• TASK REQUIREMENTS: Could you print the full listing again, exactly as written?

PROVIDED MATERIAL START

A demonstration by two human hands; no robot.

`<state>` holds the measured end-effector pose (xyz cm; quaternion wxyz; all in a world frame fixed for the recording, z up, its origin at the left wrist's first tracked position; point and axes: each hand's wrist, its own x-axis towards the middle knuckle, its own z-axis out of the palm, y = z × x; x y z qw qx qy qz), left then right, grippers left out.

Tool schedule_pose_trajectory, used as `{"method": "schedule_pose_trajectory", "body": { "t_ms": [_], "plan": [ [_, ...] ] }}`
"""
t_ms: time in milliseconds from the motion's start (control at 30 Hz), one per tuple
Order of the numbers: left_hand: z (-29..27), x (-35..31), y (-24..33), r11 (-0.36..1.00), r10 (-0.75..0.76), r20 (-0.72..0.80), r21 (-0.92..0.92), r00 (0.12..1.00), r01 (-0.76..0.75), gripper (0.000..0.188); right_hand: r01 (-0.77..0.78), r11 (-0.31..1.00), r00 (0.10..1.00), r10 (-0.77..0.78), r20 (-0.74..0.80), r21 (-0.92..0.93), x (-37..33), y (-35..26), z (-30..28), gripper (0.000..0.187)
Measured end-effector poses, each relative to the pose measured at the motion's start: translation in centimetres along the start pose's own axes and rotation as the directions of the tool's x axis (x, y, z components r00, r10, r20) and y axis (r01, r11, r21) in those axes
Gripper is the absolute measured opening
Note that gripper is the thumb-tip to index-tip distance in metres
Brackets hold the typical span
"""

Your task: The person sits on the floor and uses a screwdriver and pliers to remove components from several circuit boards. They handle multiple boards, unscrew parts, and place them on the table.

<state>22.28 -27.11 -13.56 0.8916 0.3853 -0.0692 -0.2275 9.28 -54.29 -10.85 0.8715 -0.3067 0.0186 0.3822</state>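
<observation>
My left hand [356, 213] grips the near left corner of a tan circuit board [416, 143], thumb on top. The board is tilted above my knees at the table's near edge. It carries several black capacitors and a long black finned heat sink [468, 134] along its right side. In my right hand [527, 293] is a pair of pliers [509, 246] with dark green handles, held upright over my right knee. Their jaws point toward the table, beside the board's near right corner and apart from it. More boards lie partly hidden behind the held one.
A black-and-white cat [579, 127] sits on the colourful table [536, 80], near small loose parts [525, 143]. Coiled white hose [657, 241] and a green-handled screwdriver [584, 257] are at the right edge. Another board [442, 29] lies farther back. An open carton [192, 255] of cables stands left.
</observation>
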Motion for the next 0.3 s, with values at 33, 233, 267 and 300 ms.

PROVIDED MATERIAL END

• SOLUTION:
A demonstration by two human hands; no robot.

`<state>` holds the measured end-effector pose (xyz cm; quaternion wxyz; all in a world frame fixed for the recording, z up, its origin at the left wrist's first tracked position; point and axes: each hand's wrist, its own x-axis towards the middle knuckle, its own z-axis out of the palm, y = z × x; x y z qw qx qy qz), left then right, grippers left out.

Tool schedule_pose_trajectory, used as `{"method": "schedule_pose_trajectory", "body": { "t_ms": [_], "plan": [ [_, ...] ] }}`
"""
t_ms: time in milliseconds from the motion's start (control at 30 Hz), one per tuple
Order of the numbers: left_hand: z (-29..27), x (-35..31), y (-24..33), r11 (-0.36..1.00), r10 (-0.75..0.76), r20 (-0.72..0.80), r21 (-0.92..0.92), r00 (0.12..1.00), r01 (-0.76..0.75), gripper (0.000..0.188); right_hand: r01 (-0.77..0.78), r11 (-0.31..1.00), r00 (0.10..1.00), r10 (-0.77..0.78), r20 (-0.74..0.80), r21 (-0.92..0.93), x (-37..33), y (-35..26), z (-30..28), gripper (0.000..0.187)
Measured end-effector poses, each relative to the pose measured at the motion's start: translation in centimetres along the start pose's own axes and rotation as the directions of the tool's x axis (x, y, z components r00, r10, r20) and y axis (r01, r11, r21) in those axes
Gripper is the absolute measured opening
Note that gripper is the thumb-tip to index-tip distance in metres
Brackets hold the typical span
"""

Your task: The person sits on the floor and uses a screwdriver and pliers to remove components from several circuit boards. They handle multiple boards, unscrew parts, and place them on the table.

<state>22.28 -27.11 -13.56 0.8916 0.3853 -0.0692 -0.2275 9.28 -54.29 -10.85 0.8715 -0.3067 0.0186 0.3822</state>
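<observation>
My left hand [356, 213] grips the near left corner of a tan circuit board [416, 143], thumb on top. The board is tilted above my knees at the table's near edge. It carries several black capacitors and a long black finned heat sink [468, 134] along its right side. In my right hand [527, 293] is a pair of pliers [509, 246] with dark green handles, held upright over my right knee. Their jaws point toward the table, beside the board's near right corner and apart from it. More boards lie partly hidden behind the held one.
A black-and-white cat [579, 127] sits on the colourful table [536, 80], near small loose parts [525, 143]. Coiled white hose [657, 241] and a green-handled screwdriver [584, 257] are at the right edge. Another board [442, 29] lies farther back. An open carton [192, 255] of cables stands left.
</observation>
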Motion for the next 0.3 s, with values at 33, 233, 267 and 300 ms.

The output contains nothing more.